Personal information
- Full name: Ian Sibbit
- Born: 15 October 1980 (age 45) Wigan, Greater Manchester, England

Playing information
- Height: 6 ft 3 in (190 cm)
- Weight: 16 st 7 lb (105 kg)
- Position: Second-row, Centre
Club
| Years | Team | Pld | T | G | FG | P |
| 1999–01 | Warrington Wolves | 39 | 16 | 0 | 0 | 64 |
| 2002 | Melbourne Storm | 20 | 3 | 0 | 0 | 12 |
| 2003–04 | Warrington Wolves | 41 | 8 | 0 | 0 | 32 |
| 2005–10 | Salford City Reds | 118 | 22 | 0 | 0 | 88 |
| 2011–12 | Bradford Bulls | 20 | 1 | 0 | 0 | 4 |
|  | Total | 238 | 50 | 0 | 0 | 200 |
Representative
| Years | Team | Pld | T | G | FG | P |
| 2003 | England A | 3 | 0 | 0 | 0 | 0 |
- Source:

= Ian Sibbit =

English rugby league footballer

Ian Sibbit (born 15 October 1980), also known by the nickname of "Sibs", is an English former professional rugby league footballer who played as a second row.

Sibbit signed for Salford in 2004 from the Warrington Wolves having also played for Melbourne Storm. He also went on to play for Bradford Bulls.

==Bradford Bulls==

He signed a two-year deal with the Bradford Bulls for 2011's Super League XVI. He is not seen as a direct replacement for Steve Menzies but is seen as a back-up player. Statistics do NOT include pre-season friendlies.

2011 – 2011 Season

Sibbit appeared in two of the four pre-season games. He played against Halifax and Wakefield Trinity Wildcats.

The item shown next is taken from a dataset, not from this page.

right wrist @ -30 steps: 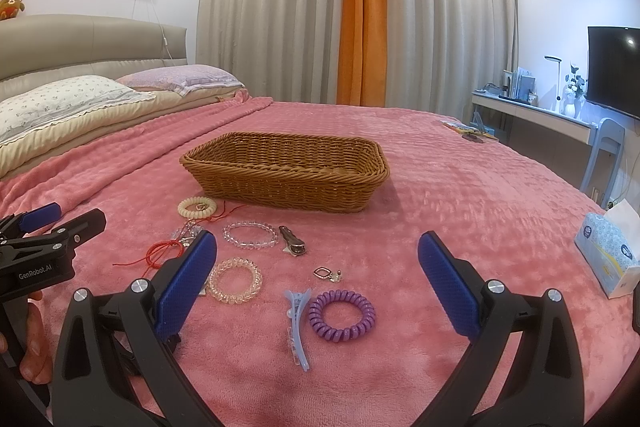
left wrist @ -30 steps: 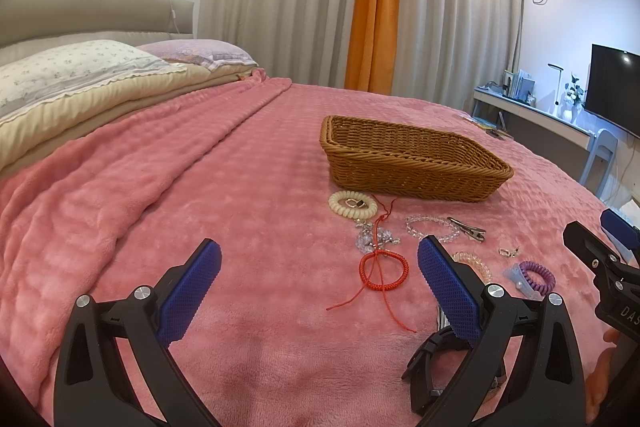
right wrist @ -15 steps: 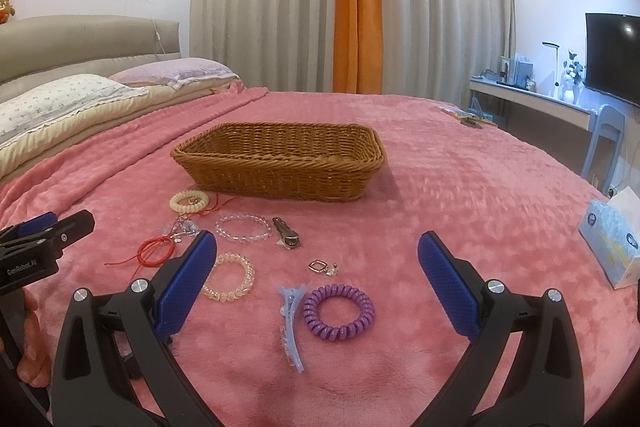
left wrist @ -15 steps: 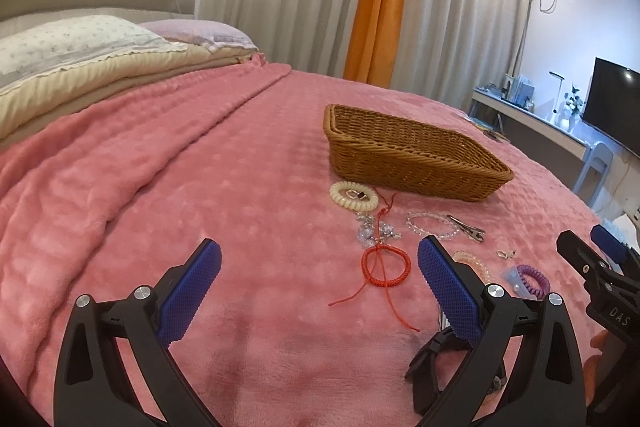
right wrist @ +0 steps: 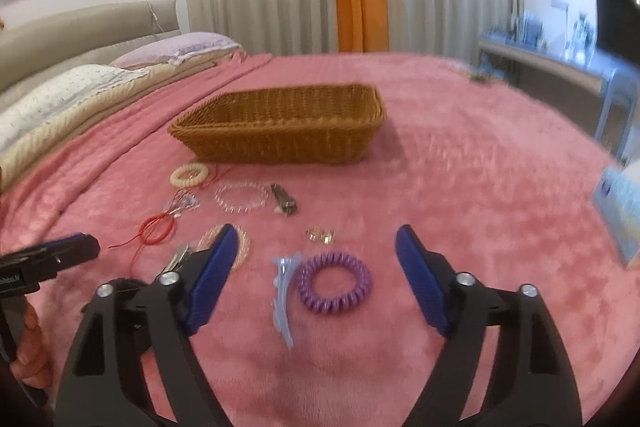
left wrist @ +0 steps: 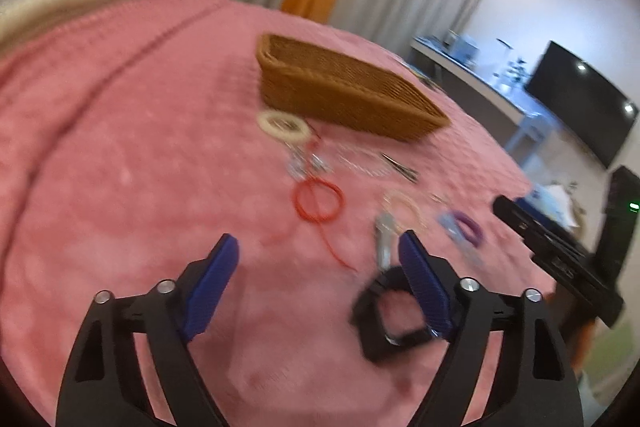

Ian featured in Round 1 and 2 against Leeds Rhinos and Wigan Warriors. His next game would be in Round 4 (Wakefield Trinity Wildcats) the in Round 5 (Huddersfield Giants). Sibbit then appeared in Round 9 (Hull F.C.). Ian featured in three consecutive games from Round 12 (Catalans Dragons) to Round 14 (Hull Kingston Rovers). He appeared in another three consecutive game between Round 17 (St. Helens) and Round 19 (Leeds Rhinos). Sibbit then featured in Round 24 (Hull Kingston Rovers) until Round 26 (Crusaders). He also featured in the Challenge Cup games against Halifax and Wigan Warriors. He scored a try against Halifax.

2012 – 2012 Season

Sibbit featured in three of the four pre-season friendlies. He played against Castleford Tigers, Dewsbury Rams and Hull FC.

Ian featured in two consecutive games from Round 1 (Catalans Dragons) to Round 2 (Castleford Tigers). He missed Rounds 3-15 and Round 4–5 in the Challenge Cup due to an injury. He featured in two consecutive games from Round 16 (Castleford Tigers) to Round 17 (St. Helens). He was injured for Rounds 18–27. Sibbit announced his retirement from the game on 5 September 2012.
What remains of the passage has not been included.